6.3. Antibody–Drug Conjugates (ADC) against HER2

ADC are characterized by the covalent coupling of a cytotoxic payload to a monoclonal antibody (mAbs) that is directed toward a target antigen expressed on the cancer cell surface, reducing systemic exposure and therefore toxicity. Nowadays, the development of ADCs represents a breakthrough in the treatment of cancer with actionable alterations. They were initially developed for HER2-overexpressing tumors as the Abs are not selective for mutant HER2 but HER2 in general and thus should yield better efficacy in overexpressing tumors. However, the major success in breast and gastric cancers of ADCs has drawn attention to NSCLC with HER2 alterations, including overexpression and, notably, mutations.

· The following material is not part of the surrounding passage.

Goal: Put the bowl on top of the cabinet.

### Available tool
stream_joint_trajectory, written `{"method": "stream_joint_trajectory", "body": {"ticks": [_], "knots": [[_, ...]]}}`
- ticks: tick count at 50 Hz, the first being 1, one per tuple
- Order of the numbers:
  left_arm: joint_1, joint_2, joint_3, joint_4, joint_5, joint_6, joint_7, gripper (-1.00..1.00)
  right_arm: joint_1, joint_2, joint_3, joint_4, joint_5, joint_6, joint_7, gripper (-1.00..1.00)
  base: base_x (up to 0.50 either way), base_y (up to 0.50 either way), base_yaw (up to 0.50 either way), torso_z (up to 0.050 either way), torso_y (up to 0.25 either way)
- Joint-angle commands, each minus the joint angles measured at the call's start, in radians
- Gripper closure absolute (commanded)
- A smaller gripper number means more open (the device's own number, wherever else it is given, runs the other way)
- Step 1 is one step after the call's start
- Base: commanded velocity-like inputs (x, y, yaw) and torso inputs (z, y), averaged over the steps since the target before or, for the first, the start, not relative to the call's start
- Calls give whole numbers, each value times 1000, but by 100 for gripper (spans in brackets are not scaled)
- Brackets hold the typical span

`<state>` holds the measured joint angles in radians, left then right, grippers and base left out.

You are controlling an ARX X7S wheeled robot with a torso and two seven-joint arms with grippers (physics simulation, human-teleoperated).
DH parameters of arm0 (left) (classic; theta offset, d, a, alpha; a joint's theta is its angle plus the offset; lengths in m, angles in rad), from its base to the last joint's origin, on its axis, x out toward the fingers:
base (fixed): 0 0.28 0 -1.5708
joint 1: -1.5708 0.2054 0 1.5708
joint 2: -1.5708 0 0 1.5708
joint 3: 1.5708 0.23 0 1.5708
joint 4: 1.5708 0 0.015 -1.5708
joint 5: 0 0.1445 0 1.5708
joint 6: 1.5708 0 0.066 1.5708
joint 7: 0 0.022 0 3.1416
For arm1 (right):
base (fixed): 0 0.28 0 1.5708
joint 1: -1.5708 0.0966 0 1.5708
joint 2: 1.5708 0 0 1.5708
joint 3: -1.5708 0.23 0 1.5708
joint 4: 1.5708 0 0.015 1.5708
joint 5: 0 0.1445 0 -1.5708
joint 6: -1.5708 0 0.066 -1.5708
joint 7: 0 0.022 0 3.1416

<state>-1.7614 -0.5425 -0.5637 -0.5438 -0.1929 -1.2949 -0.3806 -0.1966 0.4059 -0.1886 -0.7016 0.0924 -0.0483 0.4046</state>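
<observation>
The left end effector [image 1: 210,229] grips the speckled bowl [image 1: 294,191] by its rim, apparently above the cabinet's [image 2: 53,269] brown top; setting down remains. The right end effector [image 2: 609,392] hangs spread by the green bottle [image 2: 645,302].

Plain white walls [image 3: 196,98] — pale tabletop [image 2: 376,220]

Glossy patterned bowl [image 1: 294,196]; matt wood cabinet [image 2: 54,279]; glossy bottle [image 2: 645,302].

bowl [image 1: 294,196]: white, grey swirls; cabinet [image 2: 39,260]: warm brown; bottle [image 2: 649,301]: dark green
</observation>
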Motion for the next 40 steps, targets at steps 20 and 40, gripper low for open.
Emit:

6.3.1. Trastuzumab Emtansine

Trastuzumab emtansine (T-DM1) is a second-generation anti-HER2 ADC composed of trastuzumab and emtansine and the cytotoxic microtubule agent emtansine (DM1), a maytansine derivative. This complex penetrates HER2-positive cells via receptor-mediated endocytosis leading to the proteolytic degradation of the antibody moiety in lysosomes and the release of conjugated agents [98].
In a phase II study of T-DM1 carried out with 15 relapsed HER2-positive NSCLC (IHC 3+, IHC 2+/FISH+, or exon 20 mutations), only one HER2-mutant patient achieved a PR (global ORR = 6.7%). The median PFS and OS were 2.0 and 10.9 months, respectively. No responses were obtained in the HER2-amplified/overexpressing subgroup. Frequent grade 3–4 AEs were associated (including thrombocytopenia (40%) and hepatotoxicity (20%)); however, no dose reductions or treatment discontinuations occurred. The limited efficacy resulted in the early termination of the study [21].
Subsequent results from another T-DM1 phase II clinical trial showed that 8 out of 18 patients with advanced HER-mutant NSCLC achieved PRs. The ORR was 44% with a median PFS of 5 months. A response to T-DM1 was observed across all the subtypes. The toxicity included grade 1–2 elevated hepatic transaminases, thrombocytopenia, and infusion reactions [99]. Updated data with 28 pre-treated patients showed an ORR of 50% [100]. A cohort of 11 patients with HER2-amplified NSCLC included in the latter basket trial reached an ORR of 55% [100]. A subsequent study focusing on 49 HER2- overexpressing NSCLC (29 IHC 2+ and 20 IHC 3+) found an ORR of 20% in the IHC3+ subgroup compared to no response in the IHC2+ subgroup, whereas the median PFS and OS were similar (2.6 vs. 2.7 months and 12.2 vs. 5.3 months, respectively). Ten patients (20%) reported grade 3 AEs but no deaths due to AEs occurred [101]. Finally, a very recent study that included 22 HER2-mutant NSCLC showed an ORR of 38.1% and a DCR of 52.4%. The median PFS and median OS were 2.8 and 8.1 months, respectively, with mild toxicity [102].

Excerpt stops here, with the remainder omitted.